### WHAT TO PRODUCE
Once you reach the line that holds "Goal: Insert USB" in the listing below, output it and every line after it through the line that holds "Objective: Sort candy", word for word.

= = = = = = =

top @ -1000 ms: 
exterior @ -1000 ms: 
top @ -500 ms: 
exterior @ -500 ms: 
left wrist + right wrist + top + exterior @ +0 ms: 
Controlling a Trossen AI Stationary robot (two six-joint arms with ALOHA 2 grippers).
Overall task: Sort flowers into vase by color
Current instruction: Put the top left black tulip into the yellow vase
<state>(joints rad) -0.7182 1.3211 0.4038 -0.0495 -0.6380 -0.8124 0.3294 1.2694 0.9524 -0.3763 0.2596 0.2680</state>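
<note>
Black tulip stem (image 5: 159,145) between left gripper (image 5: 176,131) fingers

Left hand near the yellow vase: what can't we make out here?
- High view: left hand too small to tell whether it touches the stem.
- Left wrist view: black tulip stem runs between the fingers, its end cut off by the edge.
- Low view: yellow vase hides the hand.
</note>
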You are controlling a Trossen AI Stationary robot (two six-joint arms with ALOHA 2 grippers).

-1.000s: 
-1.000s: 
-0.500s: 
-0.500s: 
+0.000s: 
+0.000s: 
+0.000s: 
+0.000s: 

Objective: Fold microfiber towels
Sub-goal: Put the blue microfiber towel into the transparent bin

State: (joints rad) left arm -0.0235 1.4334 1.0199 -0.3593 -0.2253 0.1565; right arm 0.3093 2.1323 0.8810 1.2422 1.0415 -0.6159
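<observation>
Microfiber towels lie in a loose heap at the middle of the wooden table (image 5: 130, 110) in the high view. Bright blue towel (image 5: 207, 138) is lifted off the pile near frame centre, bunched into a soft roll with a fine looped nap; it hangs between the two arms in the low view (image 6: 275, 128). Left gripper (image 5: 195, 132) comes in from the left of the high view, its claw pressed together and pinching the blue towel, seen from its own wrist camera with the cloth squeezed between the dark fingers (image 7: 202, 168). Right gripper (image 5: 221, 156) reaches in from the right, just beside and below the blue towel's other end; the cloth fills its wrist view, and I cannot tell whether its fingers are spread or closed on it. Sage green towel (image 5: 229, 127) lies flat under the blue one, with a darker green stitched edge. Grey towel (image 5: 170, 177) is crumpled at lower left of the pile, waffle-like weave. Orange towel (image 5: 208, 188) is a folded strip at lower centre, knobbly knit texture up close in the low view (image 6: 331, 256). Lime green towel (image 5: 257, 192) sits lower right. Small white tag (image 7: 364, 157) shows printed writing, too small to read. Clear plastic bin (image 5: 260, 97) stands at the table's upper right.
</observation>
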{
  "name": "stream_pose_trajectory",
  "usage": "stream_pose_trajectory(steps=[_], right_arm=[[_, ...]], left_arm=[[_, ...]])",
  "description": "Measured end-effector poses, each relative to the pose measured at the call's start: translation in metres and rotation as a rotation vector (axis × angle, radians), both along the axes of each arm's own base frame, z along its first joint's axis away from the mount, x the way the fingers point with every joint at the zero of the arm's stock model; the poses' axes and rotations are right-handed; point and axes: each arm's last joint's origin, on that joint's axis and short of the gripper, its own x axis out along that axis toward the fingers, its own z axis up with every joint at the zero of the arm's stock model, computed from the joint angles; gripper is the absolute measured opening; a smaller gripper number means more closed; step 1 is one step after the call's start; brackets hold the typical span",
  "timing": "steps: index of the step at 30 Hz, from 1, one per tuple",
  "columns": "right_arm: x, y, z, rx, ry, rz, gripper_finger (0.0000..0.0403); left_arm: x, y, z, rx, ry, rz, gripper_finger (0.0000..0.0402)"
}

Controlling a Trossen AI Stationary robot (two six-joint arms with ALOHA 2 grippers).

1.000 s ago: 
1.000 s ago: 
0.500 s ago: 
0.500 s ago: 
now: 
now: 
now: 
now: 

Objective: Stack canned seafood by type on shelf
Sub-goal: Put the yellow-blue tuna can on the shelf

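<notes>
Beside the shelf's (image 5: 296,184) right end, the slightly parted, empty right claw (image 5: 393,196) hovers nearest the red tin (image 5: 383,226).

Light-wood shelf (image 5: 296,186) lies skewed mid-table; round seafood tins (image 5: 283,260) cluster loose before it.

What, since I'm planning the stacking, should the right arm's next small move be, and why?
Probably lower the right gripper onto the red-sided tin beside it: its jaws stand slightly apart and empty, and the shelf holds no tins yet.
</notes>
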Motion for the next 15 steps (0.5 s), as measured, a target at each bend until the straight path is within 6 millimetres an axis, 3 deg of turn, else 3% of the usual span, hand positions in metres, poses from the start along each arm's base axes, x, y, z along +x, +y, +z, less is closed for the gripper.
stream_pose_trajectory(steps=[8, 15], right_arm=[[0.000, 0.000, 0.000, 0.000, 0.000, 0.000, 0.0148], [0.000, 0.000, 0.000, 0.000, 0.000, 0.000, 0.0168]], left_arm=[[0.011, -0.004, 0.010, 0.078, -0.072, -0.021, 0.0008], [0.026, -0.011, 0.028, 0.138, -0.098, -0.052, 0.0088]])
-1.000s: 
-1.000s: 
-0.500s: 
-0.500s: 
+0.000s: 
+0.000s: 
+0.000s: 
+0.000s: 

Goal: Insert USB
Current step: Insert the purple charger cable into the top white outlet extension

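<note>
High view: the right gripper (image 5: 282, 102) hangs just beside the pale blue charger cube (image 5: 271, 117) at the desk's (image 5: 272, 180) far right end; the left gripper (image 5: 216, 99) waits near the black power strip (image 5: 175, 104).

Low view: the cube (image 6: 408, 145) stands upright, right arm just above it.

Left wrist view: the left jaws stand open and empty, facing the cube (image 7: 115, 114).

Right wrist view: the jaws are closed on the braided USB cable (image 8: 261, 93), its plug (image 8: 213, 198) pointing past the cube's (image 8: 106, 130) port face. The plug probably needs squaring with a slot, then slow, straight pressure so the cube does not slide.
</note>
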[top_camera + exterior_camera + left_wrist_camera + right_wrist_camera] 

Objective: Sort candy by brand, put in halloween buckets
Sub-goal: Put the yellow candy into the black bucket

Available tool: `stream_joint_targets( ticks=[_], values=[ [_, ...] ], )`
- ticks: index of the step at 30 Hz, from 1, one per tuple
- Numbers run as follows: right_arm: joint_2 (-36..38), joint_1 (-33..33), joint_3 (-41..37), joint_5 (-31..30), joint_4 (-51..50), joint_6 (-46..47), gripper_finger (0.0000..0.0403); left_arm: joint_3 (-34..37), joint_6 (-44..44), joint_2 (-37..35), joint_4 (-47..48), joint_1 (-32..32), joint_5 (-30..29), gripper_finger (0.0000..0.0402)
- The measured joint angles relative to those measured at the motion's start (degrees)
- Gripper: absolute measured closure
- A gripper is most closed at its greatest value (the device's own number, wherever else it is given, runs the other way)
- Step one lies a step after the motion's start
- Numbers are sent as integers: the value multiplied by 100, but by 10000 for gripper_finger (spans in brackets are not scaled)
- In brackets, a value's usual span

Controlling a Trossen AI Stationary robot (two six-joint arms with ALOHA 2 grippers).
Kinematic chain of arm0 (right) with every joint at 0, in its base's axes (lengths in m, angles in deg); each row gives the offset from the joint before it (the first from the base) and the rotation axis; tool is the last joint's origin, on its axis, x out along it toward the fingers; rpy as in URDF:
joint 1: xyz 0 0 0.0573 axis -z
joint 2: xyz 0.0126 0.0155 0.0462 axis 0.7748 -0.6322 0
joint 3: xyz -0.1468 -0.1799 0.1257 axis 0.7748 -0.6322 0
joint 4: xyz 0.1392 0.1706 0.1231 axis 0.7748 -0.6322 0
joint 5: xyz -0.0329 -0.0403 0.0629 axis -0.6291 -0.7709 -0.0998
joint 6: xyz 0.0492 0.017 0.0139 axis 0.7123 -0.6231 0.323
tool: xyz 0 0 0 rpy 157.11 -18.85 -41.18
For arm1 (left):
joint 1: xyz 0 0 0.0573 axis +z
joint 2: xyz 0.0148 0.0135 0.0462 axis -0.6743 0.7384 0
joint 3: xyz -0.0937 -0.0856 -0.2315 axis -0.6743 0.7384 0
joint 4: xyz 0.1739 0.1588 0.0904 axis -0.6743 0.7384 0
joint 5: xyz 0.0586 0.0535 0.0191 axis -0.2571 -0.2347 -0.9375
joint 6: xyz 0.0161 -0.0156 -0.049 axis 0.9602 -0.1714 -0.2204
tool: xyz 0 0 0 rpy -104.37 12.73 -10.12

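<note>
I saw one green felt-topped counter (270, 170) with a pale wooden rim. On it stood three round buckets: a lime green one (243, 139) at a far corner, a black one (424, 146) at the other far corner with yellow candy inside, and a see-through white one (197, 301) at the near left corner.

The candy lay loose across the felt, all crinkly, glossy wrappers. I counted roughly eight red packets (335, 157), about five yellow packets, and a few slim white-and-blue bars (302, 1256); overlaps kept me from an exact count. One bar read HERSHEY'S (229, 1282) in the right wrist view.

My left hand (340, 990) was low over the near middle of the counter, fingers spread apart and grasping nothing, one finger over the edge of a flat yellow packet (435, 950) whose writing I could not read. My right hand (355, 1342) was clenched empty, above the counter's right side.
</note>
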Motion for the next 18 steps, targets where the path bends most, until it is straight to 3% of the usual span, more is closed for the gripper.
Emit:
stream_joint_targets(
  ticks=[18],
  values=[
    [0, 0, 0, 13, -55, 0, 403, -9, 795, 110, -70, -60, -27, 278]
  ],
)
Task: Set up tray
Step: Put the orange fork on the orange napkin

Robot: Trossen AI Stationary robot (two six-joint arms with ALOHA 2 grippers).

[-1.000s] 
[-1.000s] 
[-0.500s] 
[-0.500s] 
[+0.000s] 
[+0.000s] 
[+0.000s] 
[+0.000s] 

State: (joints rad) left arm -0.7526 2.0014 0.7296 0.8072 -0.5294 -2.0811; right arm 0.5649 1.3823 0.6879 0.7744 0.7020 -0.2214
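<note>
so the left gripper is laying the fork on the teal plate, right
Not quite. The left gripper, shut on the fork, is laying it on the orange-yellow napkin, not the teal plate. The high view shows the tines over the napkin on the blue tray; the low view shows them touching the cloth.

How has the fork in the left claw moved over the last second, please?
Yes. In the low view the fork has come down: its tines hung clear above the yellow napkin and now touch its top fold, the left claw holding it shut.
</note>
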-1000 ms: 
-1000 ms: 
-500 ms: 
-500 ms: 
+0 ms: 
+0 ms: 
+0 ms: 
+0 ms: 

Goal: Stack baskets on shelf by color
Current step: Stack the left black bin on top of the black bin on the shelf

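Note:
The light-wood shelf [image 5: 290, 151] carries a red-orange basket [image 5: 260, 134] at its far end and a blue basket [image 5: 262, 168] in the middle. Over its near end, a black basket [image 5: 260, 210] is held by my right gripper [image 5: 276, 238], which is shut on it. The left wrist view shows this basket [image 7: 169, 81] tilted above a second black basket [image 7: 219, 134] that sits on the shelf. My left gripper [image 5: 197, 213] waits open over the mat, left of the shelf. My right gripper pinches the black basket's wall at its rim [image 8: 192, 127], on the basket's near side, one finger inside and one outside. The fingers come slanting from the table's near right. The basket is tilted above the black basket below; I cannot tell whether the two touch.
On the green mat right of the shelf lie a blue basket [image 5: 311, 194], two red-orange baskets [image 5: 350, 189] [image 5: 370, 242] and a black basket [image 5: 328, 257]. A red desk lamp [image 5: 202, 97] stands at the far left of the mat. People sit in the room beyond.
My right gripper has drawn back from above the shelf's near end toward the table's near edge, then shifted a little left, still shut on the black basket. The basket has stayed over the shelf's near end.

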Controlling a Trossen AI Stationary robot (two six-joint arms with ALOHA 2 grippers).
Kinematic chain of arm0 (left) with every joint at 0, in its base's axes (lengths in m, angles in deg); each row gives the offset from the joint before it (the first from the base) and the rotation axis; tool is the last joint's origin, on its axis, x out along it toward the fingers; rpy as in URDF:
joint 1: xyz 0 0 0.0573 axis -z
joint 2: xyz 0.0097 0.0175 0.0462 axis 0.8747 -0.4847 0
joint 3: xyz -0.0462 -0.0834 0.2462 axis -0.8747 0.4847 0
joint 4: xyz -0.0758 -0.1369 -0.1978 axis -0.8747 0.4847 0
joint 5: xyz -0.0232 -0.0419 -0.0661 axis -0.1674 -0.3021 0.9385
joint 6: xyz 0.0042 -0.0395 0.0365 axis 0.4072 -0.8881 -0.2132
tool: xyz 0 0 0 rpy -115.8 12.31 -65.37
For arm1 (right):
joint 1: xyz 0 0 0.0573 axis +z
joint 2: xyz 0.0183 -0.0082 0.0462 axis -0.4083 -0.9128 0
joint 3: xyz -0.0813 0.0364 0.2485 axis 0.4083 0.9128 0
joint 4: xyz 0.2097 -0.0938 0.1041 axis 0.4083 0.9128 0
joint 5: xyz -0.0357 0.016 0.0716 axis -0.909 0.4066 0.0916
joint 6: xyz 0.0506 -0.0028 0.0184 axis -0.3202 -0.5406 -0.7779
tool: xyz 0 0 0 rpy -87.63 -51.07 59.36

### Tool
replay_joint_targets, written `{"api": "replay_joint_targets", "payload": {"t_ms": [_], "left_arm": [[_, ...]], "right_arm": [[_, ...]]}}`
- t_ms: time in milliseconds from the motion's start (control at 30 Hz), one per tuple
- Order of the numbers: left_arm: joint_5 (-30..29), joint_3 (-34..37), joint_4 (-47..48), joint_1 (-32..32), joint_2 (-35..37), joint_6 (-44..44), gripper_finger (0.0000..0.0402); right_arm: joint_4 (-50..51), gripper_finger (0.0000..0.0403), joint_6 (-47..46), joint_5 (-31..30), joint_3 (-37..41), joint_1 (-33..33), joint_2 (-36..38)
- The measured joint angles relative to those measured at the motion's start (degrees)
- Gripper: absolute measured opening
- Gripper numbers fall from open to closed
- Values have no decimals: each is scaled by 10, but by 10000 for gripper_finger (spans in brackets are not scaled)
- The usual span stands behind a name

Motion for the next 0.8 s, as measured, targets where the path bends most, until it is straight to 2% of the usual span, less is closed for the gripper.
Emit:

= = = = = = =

### RESPONSE FOR THIS EXERCISE
Goal: Insert USB
Current step: Insert the purple charger cable into the top white outlet extension

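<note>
High view: the right gripper (image 5: 282, 102) hangs just beside the pale blue charger cube (image 5: 271, 117) at the desk's (image 5: 272, 180) far right end; the left gripper (image 5: 216, 99) waits near the black power strip (image 5: 175, 104).

Low view: the cube (image 6: 408, 145) stands upright, right arm just above it.

Left wrist view: the left jaws stand open and empty, facing the cube (image 7: 115, 114).

Right wrist view: the jaws are closed on the braided USB cable (image 8: 261, 93), its plug (image 8: 213, 198) pointing past the cube's (image 8: 106, 130) port face. The plug probably needs squaring with a slot, then slow, straight pressure so the cube does not slide.
</note>
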[top_camera + exterior_camera + left_wrist_camera + right_wrist_camera] 

Objective: Sort candy by brand, put in halloween buckets

No further output is required.